The problem –
Of the entries below, return exactly those lines that fall between the one containing "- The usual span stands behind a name" and the one containing "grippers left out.", the two end lines included.

Given information –
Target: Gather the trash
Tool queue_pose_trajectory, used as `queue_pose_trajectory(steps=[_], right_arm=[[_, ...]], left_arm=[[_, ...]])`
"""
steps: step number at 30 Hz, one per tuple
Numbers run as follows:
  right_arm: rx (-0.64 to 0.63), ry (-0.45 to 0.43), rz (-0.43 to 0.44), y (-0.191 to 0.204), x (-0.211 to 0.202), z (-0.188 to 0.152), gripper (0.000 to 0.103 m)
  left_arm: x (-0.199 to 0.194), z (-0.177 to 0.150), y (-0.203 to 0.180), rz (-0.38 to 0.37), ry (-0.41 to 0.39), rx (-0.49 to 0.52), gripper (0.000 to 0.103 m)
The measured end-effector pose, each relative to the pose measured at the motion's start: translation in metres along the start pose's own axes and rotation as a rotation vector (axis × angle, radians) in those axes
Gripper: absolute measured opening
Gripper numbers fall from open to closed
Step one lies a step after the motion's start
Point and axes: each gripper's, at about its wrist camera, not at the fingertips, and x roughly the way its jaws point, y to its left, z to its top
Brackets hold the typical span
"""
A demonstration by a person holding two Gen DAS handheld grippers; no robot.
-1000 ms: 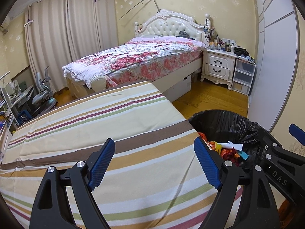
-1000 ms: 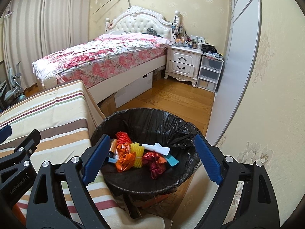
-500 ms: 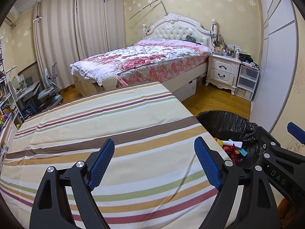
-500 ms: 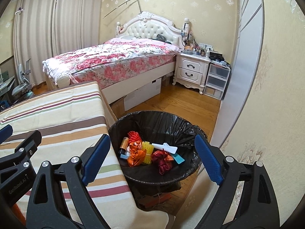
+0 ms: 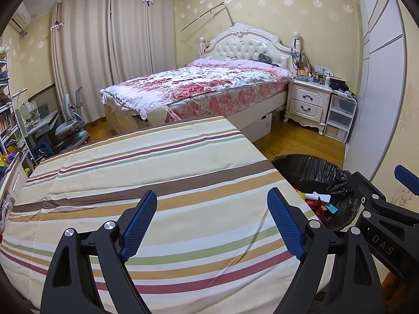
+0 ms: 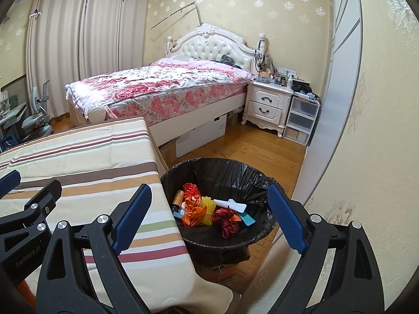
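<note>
A bin with a black liner (image 6: 230, 180) stands on the floor by the table's right edge; it also shows in the left wrist view (image 5: 314, 172). In it lie orange, red and yellow scraps (image 6: 201, 209) and a white and blue piece (image 6: 235, 205). My left gripper (image 5: 212, 222) is open and empty above the striped tablecloth (image 5: 157, 172). My right gripper (image 6: 209, 217) is open and empty, above and in front of the bin. No trash shows on the cloth.
A bed with a floral cover (image 5: 199, 86) stands beyond the table. A white nightstand (image 6: 269, 104) and plastic drawers (image 6: 301, 120) stand at the back right. A wall and sliding door (image 6: 340, 104) lie close on the right. A desk chair (image 5: 70, 125) stands at the left.
Both grippers have drawn back and up, so the bin and table look smaller and more of the room shows. Both stayed open and empty.
</note>
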Motion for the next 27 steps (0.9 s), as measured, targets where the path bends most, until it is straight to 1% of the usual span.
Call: queue_pose_trajectory(steps=[27], right_arm=[[-0.001,-0.001,0.000,0.0010,-0.0005,-0.0005,0.088]], left_arm=[[-0.0034,-0.0004,0.0036,0.000,-0.001,-0.005,0.083]])
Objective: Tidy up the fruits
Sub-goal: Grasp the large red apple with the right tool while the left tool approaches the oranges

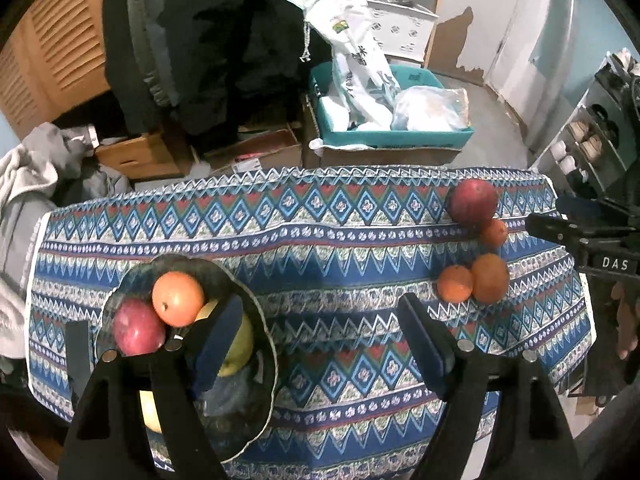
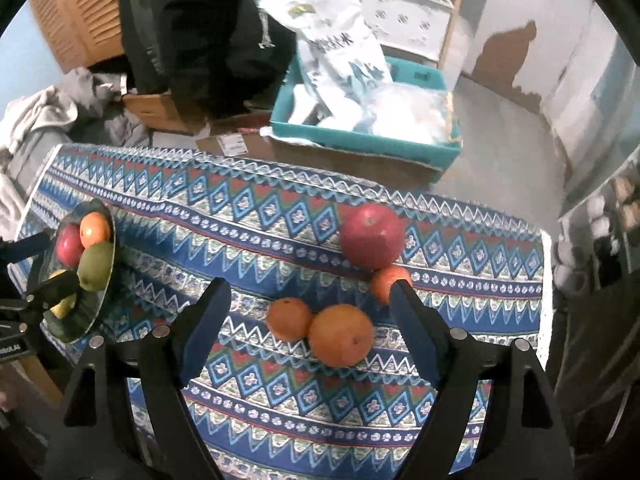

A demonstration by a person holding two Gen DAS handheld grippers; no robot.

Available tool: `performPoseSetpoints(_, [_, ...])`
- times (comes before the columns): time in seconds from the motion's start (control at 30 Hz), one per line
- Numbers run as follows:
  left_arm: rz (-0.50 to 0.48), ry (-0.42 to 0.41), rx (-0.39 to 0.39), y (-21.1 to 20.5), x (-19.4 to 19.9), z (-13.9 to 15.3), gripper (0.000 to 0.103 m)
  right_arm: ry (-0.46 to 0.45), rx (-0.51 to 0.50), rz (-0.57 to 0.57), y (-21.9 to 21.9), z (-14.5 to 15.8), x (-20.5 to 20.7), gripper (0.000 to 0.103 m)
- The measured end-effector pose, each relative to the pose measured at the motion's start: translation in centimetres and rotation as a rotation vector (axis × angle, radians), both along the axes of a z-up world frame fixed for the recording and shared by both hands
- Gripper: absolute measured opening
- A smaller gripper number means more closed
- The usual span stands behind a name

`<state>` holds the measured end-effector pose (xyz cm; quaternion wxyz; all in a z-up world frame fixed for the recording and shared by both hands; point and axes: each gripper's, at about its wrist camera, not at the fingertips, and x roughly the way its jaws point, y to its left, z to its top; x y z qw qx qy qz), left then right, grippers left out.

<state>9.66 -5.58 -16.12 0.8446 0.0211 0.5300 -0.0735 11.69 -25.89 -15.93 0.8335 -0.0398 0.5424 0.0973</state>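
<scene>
1. A table covered by a patterned blue cloth (image 1: 320, 240) is seen from both wrist cameras.
2. A dark plate (image 1: 256, 312) is placed at the left part of the cloth, and several fruits are held in it: a red apple (image 1: 138, 330), an orange-coloured fruit (image 1: 178, 298) touching it, a green pear (image 1: 240, 344) and a yellow fruit (image 1: 150, 410) at the near rim.
3. In the right wrist view the same plate (image 2: 100, 304) is seen at the far left, with the pear (image 2: 96, 266) lying against the red and orange fruits.
4. The left gripper (image 1: 320, 344) is held with its jaws spread wide and nothing between them; its left finger is seen over the plate, in front of the pear.
5. Four loose fruits are gathered on the right part of the cloth: a large red apple (image 2: 372, 236), a small orange (image 2: 386, 282) touching it, and a large orange (image 2: 340, 334) pressed against another small orange (image 2: 288, 318).
6. The right gripper (image 2: 310, 328) is held wide, nothing gripped, with the large orange and its small neighbour seen between the fingers.
7. A teal box (image 1: 392, 136) filled with white bags is seen on the floor beyond the table.
</scene>
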Motion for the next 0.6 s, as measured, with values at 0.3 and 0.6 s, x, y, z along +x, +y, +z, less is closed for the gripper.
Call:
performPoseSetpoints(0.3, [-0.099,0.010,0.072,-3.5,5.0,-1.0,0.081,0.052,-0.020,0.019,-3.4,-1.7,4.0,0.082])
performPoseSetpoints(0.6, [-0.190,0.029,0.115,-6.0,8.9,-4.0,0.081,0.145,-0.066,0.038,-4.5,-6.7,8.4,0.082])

The answer –
- The usual span stands behind a name

`<state>` holds the measured end-effector pose (xyz cm; quaternion wxyz; all in a z-up world frame fixed for the recording and shared by both hands; point and axes: each gripper's, at about its wrist camera, not at the fingertips, and x roughly the way its jaws point, y to its left, z to its top; x y z qw qx qy qz), left then right, grippers left out.

No additional output is required for this exercise.